Note: On April 17, 2012, the Smithsonian’s Steven F. Udvar-Hazy Center of the National Air and Space Museum became host to the Space Shuttle Discovery in a monumental event. Discovery was flown from Cape Canaveral on the back of a Boeing 747 and arrived later in the day at the Udvar-Hazy Center to become a permanent part of its collection.
As part of the Smithsonian-wide effort to share this special event with the world, this is the third of three articles featuring a discussion of some of the great personalities and moments of the National Aeronautics and Space Administration (NASA).
Few moments rival the spectacular one in which the culmination of thousands of years of scientific and engineering progress resulted in a man stepping onto the surface of the moon. Neil Armstrong (below) summed it up keenly with his utterance, “That's one small step for man; one giant leap for mankind.”
After Armstrong walked on the moon on July 20, 1969, there were several years wherein the next goals of the space program were being prioritized. When the moon-targeting Apollo missions came to a close in 1972, NASA projects continued to gain public interest with such scientific missions as Skylab (1973) and—with the Soviet space agency—Apollo-Soyuz (1975).
However, America’s interest in space was truly renewed with the advent of the shuttle program in 1981. For thirty years, the shuttles and their skilled crews kept work apace in space, depositing satellites, executing further scientific experiments, and building a space station in conjunction with the Russian space program and additional international efforts.

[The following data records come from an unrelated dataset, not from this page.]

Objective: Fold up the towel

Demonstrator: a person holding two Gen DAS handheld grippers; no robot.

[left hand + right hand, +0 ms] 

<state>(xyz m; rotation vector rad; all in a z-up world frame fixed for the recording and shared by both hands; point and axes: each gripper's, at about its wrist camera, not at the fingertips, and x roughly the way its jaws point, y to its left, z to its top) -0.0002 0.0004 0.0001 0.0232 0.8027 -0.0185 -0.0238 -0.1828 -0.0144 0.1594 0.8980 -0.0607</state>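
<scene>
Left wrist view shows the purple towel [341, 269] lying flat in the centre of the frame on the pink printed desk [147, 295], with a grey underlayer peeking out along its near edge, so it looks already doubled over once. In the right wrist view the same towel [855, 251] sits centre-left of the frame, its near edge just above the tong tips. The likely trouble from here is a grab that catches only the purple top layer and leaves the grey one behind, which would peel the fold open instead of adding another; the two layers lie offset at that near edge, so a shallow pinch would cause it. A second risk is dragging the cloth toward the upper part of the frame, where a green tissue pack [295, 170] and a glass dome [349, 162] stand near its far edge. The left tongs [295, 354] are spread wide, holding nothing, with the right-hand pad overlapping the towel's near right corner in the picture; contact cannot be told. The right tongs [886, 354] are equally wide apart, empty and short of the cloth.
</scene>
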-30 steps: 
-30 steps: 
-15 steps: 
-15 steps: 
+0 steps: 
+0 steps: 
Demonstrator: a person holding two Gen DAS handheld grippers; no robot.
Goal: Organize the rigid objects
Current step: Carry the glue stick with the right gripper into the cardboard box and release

“Achievements in spaceflight are the result of determination, ingenuity, courage, creativity, skill, and that unique quality that we all share—the American spirit,” commented General Jack Dailey (right), director of the National Air and Space Museum, as space shuttle Discovery came to rest in its final home at the Udvar-Hazy Center of the Smithsonian National Air and Space Museum on Thursday, April 19, 2012.
With Discovery’s retirement, an era of vigorous exploration comes to a close. Discovery’s numbers are stunning; the shuttle flew thirty-nine missions from 1984 to 2011, and the shuttle and its crews orbited the earth 5830 times, traveling over 148 million miles.
Accompanying Discovery on its final journey into the Smithsonian collection and attending the dedication were the statesmen and stateswomen of space, that is, many of Discovery’s commanders, pilots, and mission specialists who took the mighty ship to work thirty-nine times for extended periods over the last thirty years. General Dailey also noted that the day’s proceedings included “one of the greatest gatherings of astronauts in the history of NASA.”
Fifteen of Discovery’s thirty-two commanders were on hand to witness the dedication. Also present was Discovery mission specialist John Glenn, who flew on mission STS-95 from October 29, 1998 through November 7, 1998.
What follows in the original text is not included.